Five Years of Myanmar's Junta Atrocities Demand Urgent Global Rethink
Myanmar Junta's Five-Year Reign of Terror Demands Action

Five Years of Military Terror in Myanmar: A Call for Radical Rethink

Five years have passed since Senior-General Min Aung Hlaing seized power in Myanmar, plunging the nation into its most devastating period of violence since the 1988 democracy uprising. The military junta has demonstrated unequivocally that it harbours no interest in political transition, instead pursuing a relentless campaign of annihilation against its own people.

Unprecedented Levels of Civilian Violence

According to the authoritative Armed Conflict Location and Event Data Project (ACLED), Myanmar witnessed nearly 14,000 fatalities last year alone, making it the most violent conflict among the fifty conflicts tracked globally. The junta has dramatically escalated its aerial warfare, with drone strikes, paramotor attacks, and gyrocopter assaults increasing by approximately thirty percent compared to 2024 figures.

Conscription-related civilian abductions have surged by twenty-six percent, while Myanmar remains one of the few nations continuing to deploy internationally-banned cluster munitions and antipersonnel landmines with devastating consequences for civilian populations.

A Catalogue of State-Sponsored Atrocities

The military regime has perpetrated a horrifying series of massacres that have entered the annals of modern atrocities. The Pazigyi Massacre of April 2023 stands as the deadliest single incident since the coup, claiming at least 165 villagers' lives. In October 2022, the Hpakant Massacre saw airstrikes target an outdoor concert, killing eighty civilians.

Most recently, on International Human Rights Day last December, military jets struck the general hospital in Mrauk-U town, killing at least thirty-three people in the deadliest recorded attack on a healthcare facility since the coup began.

Military Weakness Breeding Increased Brutality

These barbarities stem from military weakness rather than strength. In October 2023, Operation 1027 saw a powerful alliance of ethnic armies capture dozens of towns across northern regions and the Mandalay area, along with substantial territories in western Myanmar. The Arakan Army (AA) transformed from a regional force into a key national resistance actor, dislodging junta forces from most of Rakhine State and adjacent regions while securing Myanmar's entire border with Bangladesh.

The AA's territorial gains have disrupted junta control around crucial Chinese infrastructure projects, including a planned deep-sea port on the Bay of Bengal and vital oil and gas pipelines connecting southern China to the Indian Ocean. Faced with losing control over more than half the country, the military has responded by intensifying its aerial bombardment campaign, directly leading to the recent massacres.

The Spectacular Failure of Sham Elections

Under significant Chinese pressure, the junta attempted to bolster its legitimacy through general elections that backfired spectacularly. Most credible political parties were banned, including Aung San Suu Kyi's National League for Democracy, which achieved a landslide victory in the 2020 elections. Non-aligned politicians faced imprisonment, torture, and draconian legal prosecution for criticising the electoral process.

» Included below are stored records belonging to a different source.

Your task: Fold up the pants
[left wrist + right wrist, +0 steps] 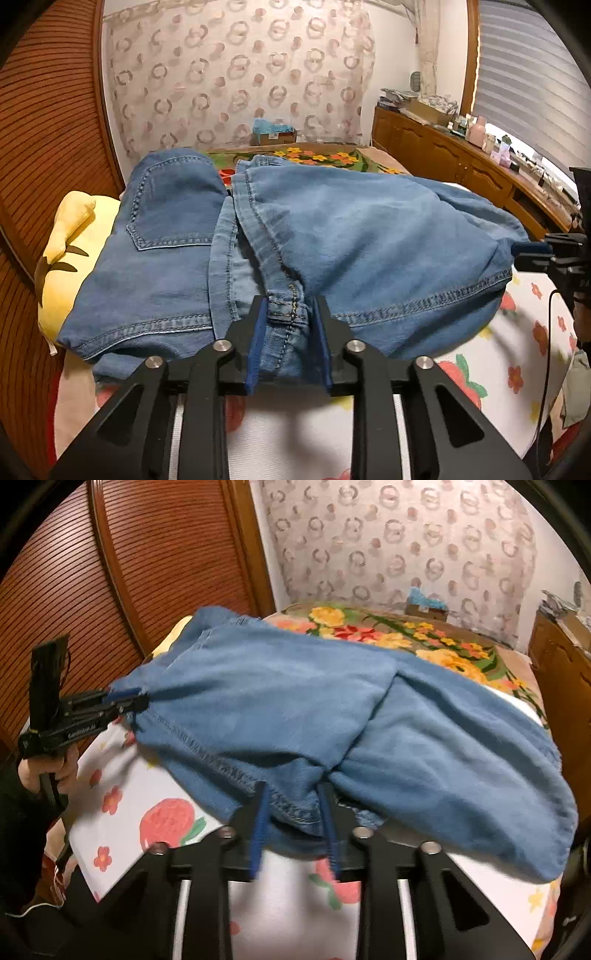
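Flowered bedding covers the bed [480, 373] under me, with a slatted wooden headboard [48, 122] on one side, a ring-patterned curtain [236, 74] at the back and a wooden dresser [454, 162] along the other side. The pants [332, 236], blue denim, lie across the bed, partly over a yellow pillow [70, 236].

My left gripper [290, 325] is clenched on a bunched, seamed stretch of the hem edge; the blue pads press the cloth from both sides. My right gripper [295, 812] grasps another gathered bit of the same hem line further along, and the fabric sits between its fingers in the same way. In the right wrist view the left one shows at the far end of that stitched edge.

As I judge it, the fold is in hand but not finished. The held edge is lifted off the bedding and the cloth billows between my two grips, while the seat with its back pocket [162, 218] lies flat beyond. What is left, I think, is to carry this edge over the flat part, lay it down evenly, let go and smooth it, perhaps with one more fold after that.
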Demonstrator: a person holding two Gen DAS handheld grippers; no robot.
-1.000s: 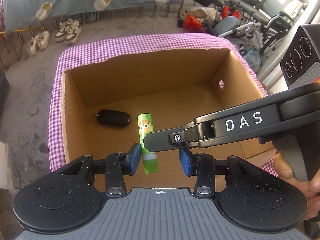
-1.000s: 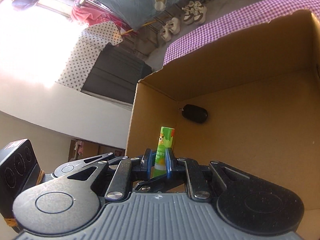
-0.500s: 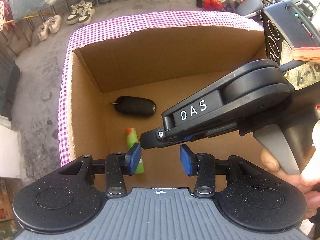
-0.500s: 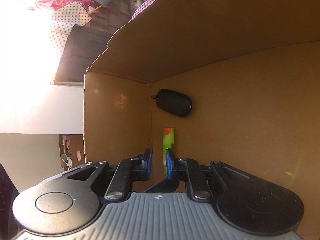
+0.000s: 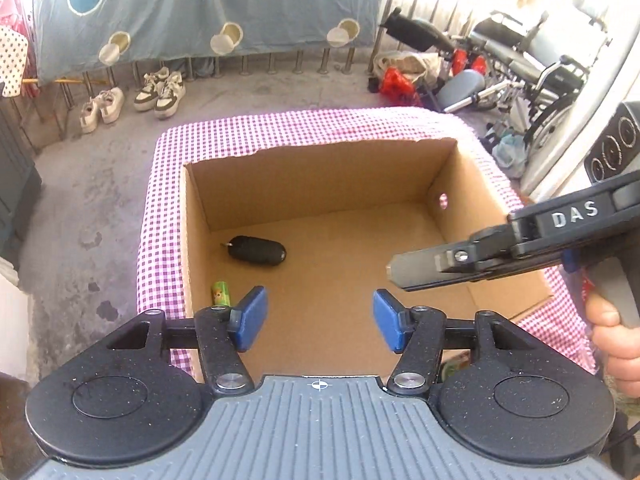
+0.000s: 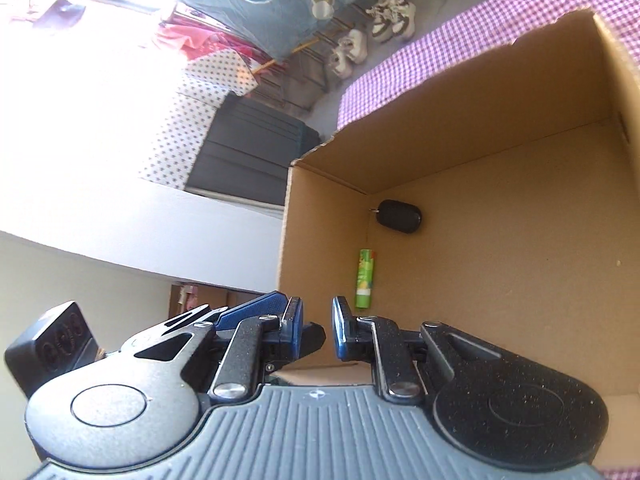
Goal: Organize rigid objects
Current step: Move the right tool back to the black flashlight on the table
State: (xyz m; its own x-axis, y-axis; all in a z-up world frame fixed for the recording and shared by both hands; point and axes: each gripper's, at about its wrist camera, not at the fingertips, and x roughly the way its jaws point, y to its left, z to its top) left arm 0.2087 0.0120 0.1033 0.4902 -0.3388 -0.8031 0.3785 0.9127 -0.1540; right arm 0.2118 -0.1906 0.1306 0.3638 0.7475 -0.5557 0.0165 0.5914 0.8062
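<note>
The green tube (image 5: 221, 294) is mostly hidden in the left wrist view, only its top end pokes out behind the left hand-held gripper's (image 5: 319, 320) blue pad and the cardboard box (image 5: 320, 168) wall. The box's near wall is covered by the gripper bodies in both views. The print on the tube is too small to read. The hand (image 5: 618, 344) on the right hand-held gripper (image 5: 400, 270) is cut off at the picture's edge. Top left of the right wrist view is blown out white.
</note>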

Voter turnout in areas where voting occurred fell well below the fifty-five percent claimed by the junta, while the military-backed Union Solidarity and Development Party declared an "overwhelming victory" despite securing just six percent of votes in the previous election. During the voting period, the United Nations documented at least 170 civilian deaths across 408 junta airstrikes, including a January attack in Kachin state's Bhamo township that killed as many as fifty civilians.

The Unbreakable Spirit of Myanmar's People

Through five years of revolutionary struggle, Myanmar's people have demonstrated remarkable resilience against overwhelming military force. They have shown that popular will outweighs all weaponry the junta can deploy, even with Chinese and Russian support. Current international strategies have created an environment where transnational criminal enterprises—including scam centres, drug trafficking, and human smuggling—flourish alongside the violence.

The people of Myanmar maintain their unshakable conviction that no political future can include an army that commits genocide, burns entire towns, displaces hundreds of thousands across borders, perpetrates gang rapes, attacks first responders to natural disasters, uses civilians as human shields, forcibly conscripts youth as cannon fodder, and imprisons thirty thousand political prisoners.

Time for Fundamental Policy Reassessment

Myanmar has become unsustainable by any reasonable standard. The military demonstrates no interest in transition, instead waging total war against its population. The international community must undertake a radical rethink that properly acknowledges, respects, and works toward realising the legitimate aspirations of Myanmar's people for freedom, justice, and dignity.

Five years of revolutionary struggle have proven that while the junta can massacre communities, it cannot extinguish a nation's thirst for fundamental human rights and self-determination.